Lassen Sie mich in diesem Zusammenhang den Fall einer meiner Top-Athletinnen erzählen. Corinna Harrer ist bei den Olympischen Spielen 2012 zunächst im Halbfinale mit 21 fehlenden Hundertstel am Einzug ins Finale gescheitert. Nach heutigem Stand der Dinge hätte sie als Fünfte ihres Semifinales ganz regulär das Finale erreicht, einer Leistung, mit der sie in der olympischen Geschichte deutscher Mittelstrecklerinnen im neuen Jahrtausend herausragend alleine dasteht. Das ist im Deutschen Leichtathletik-Verband aber bisher niemandem aufgefallen.
Der Athletin, die in den letzten drei Jahren von vielen schweren Verletzungen heimgesucht wurde und deren Finaltraum vielleicht auf alle Zeiten unerfüllt bleiben wird, hätte die nachträgliche Würdigung und Anerkennung der Offiziellen sicher gut getan.
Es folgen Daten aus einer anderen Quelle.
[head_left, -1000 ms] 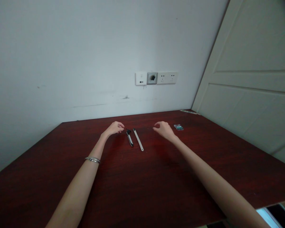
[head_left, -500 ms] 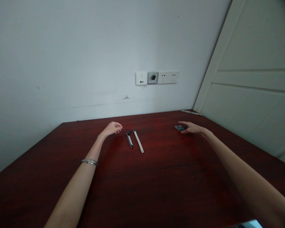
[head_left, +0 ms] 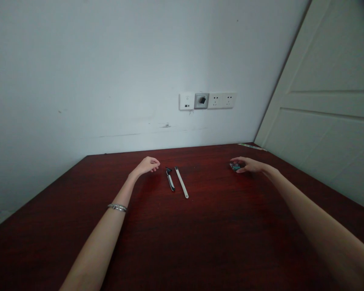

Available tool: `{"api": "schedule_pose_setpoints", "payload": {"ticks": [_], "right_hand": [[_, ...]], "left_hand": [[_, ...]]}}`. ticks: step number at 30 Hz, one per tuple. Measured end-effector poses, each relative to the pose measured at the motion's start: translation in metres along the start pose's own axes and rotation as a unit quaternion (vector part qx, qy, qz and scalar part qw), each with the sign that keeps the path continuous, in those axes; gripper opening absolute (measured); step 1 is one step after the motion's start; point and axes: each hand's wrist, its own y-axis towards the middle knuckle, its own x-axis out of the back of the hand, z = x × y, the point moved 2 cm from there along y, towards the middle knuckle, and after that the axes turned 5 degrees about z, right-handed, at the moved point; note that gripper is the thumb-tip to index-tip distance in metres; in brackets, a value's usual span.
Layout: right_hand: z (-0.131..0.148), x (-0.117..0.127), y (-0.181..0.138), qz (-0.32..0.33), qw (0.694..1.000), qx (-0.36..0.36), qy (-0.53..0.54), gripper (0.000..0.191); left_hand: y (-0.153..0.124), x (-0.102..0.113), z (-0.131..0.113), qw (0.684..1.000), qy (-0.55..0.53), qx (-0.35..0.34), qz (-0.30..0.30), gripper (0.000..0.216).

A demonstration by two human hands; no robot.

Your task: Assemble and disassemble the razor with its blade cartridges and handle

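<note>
My right hand [head_left: 249, 165] has its thumb and fingers closed around the edges of a small dark pack with pale green print [head_left: 235, 166], which is at the right on the table. Part of the pack is hidden by the fingers; its contents cannot be made out. Toward the left, my left hand [head_left: 148, 165] hovers with loosely curled fingers, a little apart and holding nothing. Just right of it lies a black-and-white razor [head_left: 170, 180]. Beside the razor is a long, thin white stick [head_left: 182, 182] with a dark far end and a small hole at the near end.
The dark red wooden table [head_left: 182, 242] meets a white wall [head_left: 79, 72] at the back. Wall sockets [head_left: 221, 100] sit above it, one with a black plug [head_left: 202, 100]. A pale panelled door [head_left: 327, 113] stands at the right. A thin strip [head_left: 251, 146] lies in the back right corner.
My right thumb and fingers have drawn in on the small pack. The whole view has shifted slightly, so everything appears further right. My left hand stays by the razor.
</note>
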Motion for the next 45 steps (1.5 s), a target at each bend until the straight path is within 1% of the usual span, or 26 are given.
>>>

Sie ist inzwischen nicht die einzige, die sich fragt, ob dieser Deutsche Leichtathletik-Verband noch der ihrige ist.
So wünsche ich denn allen Athleten/Innen mit internationalen Zielen so viel Gesundheit und Form, dass sie jede Norm, auch jene unsinnige nationale unterbieten, um sich ihre Träume erfüllen zu können. In diesem Zusammenhang kann ich versichern, dass jede/r Athlet/In der LG Telis Finanz, die/der die nationalen Normen erfüllt, auch bei den Deutschen Meisterschaften starten kann. Denen, die noch nicht so weit sind, wünsche ich eine neue Saison mit vielen Fortschritten.
Ich wünsche allen Helfern, Übungsleitern, Trainern und Funktionsleuten, die sich gerade an der Basis aufopferungsvoll und kostenlos der geliebten Leichtathletik zur Verfügung stellen, geruhsame und erholungsreiche Tage in der Zeit um Weihnachten und Neujahr und der Leichtathletik selbst, endlich den Mut zu Veränderungen aufzubringen.